▸ **Work required**: Every line of the listing is to be printed again exactly.

▸ **Input data**:
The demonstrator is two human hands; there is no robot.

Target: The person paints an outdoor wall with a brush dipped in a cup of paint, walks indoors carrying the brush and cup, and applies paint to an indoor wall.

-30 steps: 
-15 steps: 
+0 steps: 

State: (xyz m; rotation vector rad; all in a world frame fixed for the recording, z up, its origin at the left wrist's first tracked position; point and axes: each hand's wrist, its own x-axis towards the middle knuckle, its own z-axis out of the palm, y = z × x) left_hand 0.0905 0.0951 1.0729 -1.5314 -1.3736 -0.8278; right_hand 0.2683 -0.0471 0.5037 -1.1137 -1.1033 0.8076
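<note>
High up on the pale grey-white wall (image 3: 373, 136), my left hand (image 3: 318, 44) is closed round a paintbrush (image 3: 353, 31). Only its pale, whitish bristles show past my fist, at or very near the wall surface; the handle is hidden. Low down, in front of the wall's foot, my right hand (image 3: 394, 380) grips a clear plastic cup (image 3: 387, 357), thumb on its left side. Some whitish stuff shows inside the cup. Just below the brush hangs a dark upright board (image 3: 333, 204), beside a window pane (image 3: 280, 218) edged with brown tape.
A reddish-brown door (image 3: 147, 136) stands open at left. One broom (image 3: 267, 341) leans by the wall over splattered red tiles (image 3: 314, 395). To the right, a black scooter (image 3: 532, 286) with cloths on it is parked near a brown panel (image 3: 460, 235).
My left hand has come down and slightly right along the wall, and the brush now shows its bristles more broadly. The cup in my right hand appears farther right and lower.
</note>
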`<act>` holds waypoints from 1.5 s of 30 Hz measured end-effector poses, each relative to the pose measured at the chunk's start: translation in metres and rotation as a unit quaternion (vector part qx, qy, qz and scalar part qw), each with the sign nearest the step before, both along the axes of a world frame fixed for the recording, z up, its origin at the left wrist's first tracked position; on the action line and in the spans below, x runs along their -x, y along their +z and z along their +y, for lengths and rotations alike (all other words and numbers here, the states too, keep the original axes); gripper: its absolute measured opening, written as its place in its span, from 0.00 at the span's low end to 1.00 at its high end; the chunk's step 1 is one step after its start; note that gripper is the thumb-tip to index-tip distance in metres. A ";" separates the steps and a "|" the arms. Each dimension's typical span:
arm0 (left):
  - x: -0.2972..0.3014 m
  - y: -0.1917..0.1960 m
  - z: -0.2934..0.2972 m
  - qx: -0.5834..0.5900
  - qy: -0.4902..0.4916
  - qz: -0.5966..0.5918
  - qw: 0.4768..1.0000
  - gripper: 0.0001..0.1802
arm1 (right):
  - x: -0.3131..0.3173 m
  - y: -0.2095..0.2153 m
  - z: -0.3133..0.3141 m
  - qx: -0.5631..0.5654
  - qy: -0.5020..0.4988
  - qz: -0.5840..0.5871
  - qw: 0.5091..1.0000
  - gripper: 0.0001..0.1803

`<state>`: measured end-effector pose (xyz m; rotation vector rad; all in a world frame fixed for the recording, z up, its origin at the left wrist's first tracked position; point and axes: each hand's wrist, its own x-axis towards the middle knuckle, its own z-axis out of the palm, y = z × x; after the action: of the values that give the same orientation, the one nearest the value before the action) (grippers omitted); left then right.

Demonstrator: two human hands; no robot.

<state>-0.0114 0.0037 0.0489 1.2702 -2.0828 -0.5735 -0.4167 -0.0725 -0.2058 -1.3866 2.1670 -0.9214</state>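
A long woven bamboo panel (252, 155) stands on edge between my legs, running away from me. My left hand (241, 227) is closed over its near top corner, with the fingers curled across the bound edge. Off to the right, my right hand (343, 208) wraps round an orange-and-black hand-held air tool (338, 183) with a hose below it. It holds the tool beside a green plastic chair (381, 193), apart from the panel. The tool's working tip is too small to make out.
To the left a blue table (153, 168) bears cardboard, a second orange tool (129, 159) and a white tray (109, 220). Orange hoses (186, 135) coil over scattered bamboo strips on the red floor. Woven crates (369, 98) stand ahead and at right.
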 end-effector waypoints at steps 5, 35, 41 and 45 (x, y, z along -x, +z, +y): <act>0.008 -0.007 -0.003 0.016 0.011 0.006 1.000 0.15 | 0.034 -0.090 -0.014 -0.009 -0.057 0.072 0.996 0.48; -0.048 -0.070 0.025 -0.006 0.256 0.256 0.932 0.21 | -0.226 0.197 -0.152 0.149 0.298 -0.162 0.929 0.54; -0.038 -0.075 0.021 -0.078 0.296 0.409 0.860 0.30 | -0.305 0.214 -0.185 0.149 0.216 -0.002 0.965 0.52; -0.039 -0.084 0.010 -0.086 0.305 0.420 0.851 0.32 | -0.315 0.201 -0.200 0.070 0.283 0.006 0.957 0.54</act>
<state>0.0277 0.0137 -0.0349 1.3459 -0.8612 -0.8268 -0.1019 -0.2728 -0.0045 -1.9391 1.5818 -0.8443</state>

▸ **Output of the task**:
The demonstrator is two human hands; there is no robot.

Target: The person paints an outdoor wall with a brush dipped in a cup of paint, walks indoors carrying the brush and cup, and applies paint to an indoor wall.

-30 steps: 
-15 steps: 
+0 steps: 

State: (xyz m; rotation vector rad; all in a world frame fixed for the recording, z up, its origin at the left wrist's first tracked position; point and axes: each hand's wrist, its own x-axis towards the middle knuckle, its own z-axis out of the palm, y = z × x) left_hand 0.0905 0.0951 1.0729 -1.5314 -1.3736 -0.8278; right_hand 0.2683 -0.0471 0.5037 -1.1137 -1.1033 0.8076
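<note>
High up on the pale grey-white wall (image 3: 373, 136), my left hand (image 3: 318, 44) is closed round a paintbrush (image 3: 353, 31). Only its pale, whitish bristles show past my fist, at or very near the wall surface; the handle is hidden. Low down, in front of the wall's foot, my right hand (image 3: 394, 380) grips a clear plastic cup (image 3: 387, 357), thumb on its left side. Some whitish stuff shows inside the cup. Just below the brush hangs a dark upright board (image 3: 333, 204), beside a window pane (image 3: 280, 218) edged with brown tape.
A reddish-brown door (image 3: 147, 136) stands open at left. One broom (image 3: 267, 341) leans by the wall over splattered red tiles (image 3: 314, 395). To the right, a black scooter (image 3: 532, 286) with cloths on it is parked near a brown panel (image 3: 460, 235).
My left hand has come down and slightly right along the wall, and the brush now shows its bristles more broadly. The cup in my right hand appears farther right and lower.
</note>
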`<act>` holds waypoints from 1.5 s of 30 Hz measured end-effector poses, each relative to the pose measured at the chunk's start: translation in metres and rotation as a unit quaternion (vector part qx, qy, qz and scalar part qw), each with the sign nearest the step before, both along the axes of a world frame fixed for the recording, z up, its origin at the left wrist's first tracked position; on the action line and in the spans below, x runs along their -x, y along their +z and z along their +y, for lengths and rotations alike (all other words and numbers here, the states too, keep the original axes); gripper: its absolute measured opening, written as its place in its span, from 0.00 at the span's low end to 1.00 at its high end; the chunk's step 1 is one step after its start; note that gripper is the thumb-tip to index-tip distance in metres. A ";" separates the steps and a "|" the arms. Each dimension's typical span:
arm0 (left):
  - x: -0.2972..0.3014 m
  - y: -0.1917..0.1960 m
  - z: -0.2934..0.2972 m
  - qx: -0.5834..0.5900
  - qy: -0.4902..0.4916
  - qz: -0.5966..0.5918
  - qw: 0.4768..1.0000
  - gripper: 0.0001..0.1802
arm1 (right):
  - x: -0.3131..0.3173 m
  - y: -0.2095..0.2153 m
  - z: -0.3133..0.3141 m
  - qx: -0.5631..0.5654
  - qy: -0.5020..0.4988
  - qz: -0.5840..0.5871
  - qw: 0.5091..1.0000
  - gripper: 0.0001..0.1803

`<state>`: measured end-effector pose (xyz m; rotation vector rad; all in a world frame fixed for the recording, z up, its origin at the left wrist's first tracked position; point and axes: each hand's wrist, its own x-axis towards the middle knuckle, its own z-axis out of the palm, y = z × x; after the action: of the values that give the same orientation, the one nearest the value before the action) (grippers omitted); left then right.

Demonstrator: two human hands; no robot.

<state>-0.0114 0.0037 0.0489 1.2702 -2.0828 -0.5735 -0.4167 -0.0725 -0.2058 -1.3866 2.1670 -0.9214</state>
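A long woven bamboo panel (252, 155) stands on edge between my legs, running away from me. My left hand (241, 227) is closed over its near top corner, with the fingers curled across the bound edge. Off to the right, my right hand (343, 208) wraps round an orange-and-black hand-held air tool (338, 183) with a hose below it. It holds the tool beside a green plastic chair (381, 193), apart from the panel. The tool's working tip is too small to make out.
To the left a blue table (153, 168) bears cardboard, a second orange tool (129, 159) and a white tray (109, 220). Orange hoses (186, 135) coil over scattered bamboo strips on the red floor. Woven crates (369, 98) stand ahead and at right.
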 end-effector waypoints at steps 5, 35, 41 and 45 (x, y, z along -x, +z, +y): <act>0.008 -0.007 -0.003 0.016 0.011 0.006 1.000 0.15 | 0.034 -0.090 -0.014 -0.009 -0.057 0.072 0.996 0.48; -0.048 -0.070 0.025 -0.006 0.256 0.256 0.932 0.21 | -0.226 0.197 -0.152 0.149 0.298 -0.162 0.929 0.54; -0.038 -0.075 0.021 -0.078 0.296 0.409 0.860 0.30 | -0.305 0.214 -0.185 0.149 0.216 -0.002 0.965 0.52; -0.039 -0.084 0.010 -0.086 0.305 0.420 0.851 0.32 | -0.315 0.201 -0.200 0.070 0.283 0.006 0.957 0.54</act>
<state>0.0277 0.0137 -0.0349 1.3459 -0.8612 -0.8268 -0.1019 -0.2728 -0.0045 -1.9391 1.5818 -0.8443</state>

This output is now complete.